● **Task to complete**:
Find the line containing "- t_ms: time" in the listing below. Repeat it exactly, along with each following line up to and including the one containing "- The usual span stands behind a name".

● **Given data**:
########################################
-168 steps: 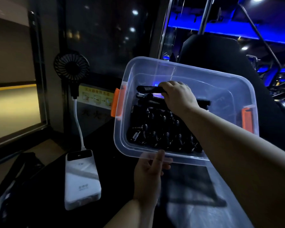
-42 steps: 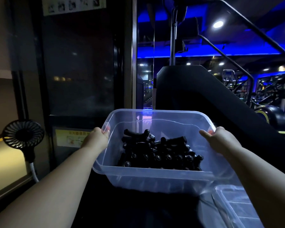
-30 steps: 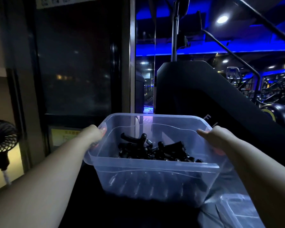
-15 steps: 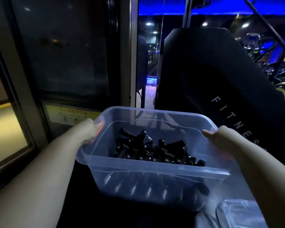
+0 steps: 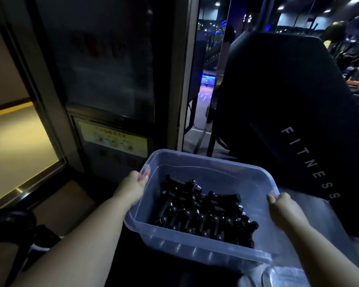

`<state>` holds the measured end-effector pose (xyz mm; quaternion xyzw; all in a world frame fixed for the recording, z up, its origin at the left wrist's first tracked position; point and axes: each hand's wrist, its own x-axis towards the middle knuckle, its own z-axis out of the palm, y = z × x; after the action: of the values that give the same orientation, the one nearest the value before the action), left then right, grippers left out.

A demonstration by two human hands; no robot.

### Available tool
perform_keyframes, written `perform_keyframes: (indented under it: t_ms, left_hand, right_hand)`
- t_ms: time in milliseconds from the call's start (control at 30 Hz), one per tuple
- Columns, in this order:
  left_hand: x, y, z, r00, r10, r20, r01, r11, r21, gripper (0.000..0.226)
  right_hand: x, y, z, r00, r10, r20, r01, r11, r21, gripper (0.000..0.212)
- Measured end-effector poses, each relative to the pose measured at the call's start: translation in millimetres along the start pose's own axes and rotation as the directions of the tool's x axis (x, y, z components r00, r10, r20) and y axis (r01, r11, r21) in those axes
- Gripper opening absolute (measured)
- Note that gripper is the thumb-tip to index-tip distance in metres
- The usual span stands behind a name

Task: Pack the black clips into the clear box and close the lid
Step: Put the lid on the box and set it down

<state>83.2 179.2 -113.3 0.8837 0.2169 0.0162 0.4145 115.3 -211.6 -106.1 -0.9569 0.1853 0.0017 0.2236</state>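
Fingers [image 5: 143,176] of the left hand [image 5: 133,188] curl over the left end of the clear box [image 5: 197,162], clamped on its rim where a patch of orange shows through the plastic. At the opposite end the right hand [image 5: 283,210] grips the rim in the same way, thumb on top, the other fingers hidden under the lip. Both forearms reach in from the lower corners of the view.

Between the hands the box is open-topped and tilted a little, its far left corner higher than the near right one. Black clips [image 5: 203,212] lie heaped on its floor, massed toward the near right side, with small round metal ends and springs catching the light. Whether the box rests on anything cannot be told; the space under it is dark.

At the lower right edge, just beside the box, a corner of the clear lid [image 5: 286,277] shows, apart from the box. Beyond the box stands a dark panel [image 5: 298,121] lettered FITNESS, and to the left a dark glass door [image 5: 104,59] with a yellow label [image 5: 112,139] low on it.
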Motion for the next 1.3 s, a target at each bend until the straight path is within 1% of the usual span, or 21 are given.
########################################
● **Expected output**:
- t_ms: time in milliseconds from the call's start (control at 30 Hz), one per tuple
- Columns, in this order:
  left_hand: x, y, z, r00, r10, r20, r01, r11, r21, gripper (0.000..0.226)
  right_hand: x, y, z, r00, r10, r20, r01, r11, r21, gripper (0.000..0.212)
- Measured end-effector poses, each relative to the pose measured at the call's start: translation in millimetres along the start pose's own axes and rotation as the directions of the tool's x axis (x, y, z components r00, r10, r20) and y axis (r01, r11, r21) in those axes
- Gripper opening absolute (measured)
- Note that gripper is the thumb-tip to index-tip distance in metres
- The usual span stands behind a name

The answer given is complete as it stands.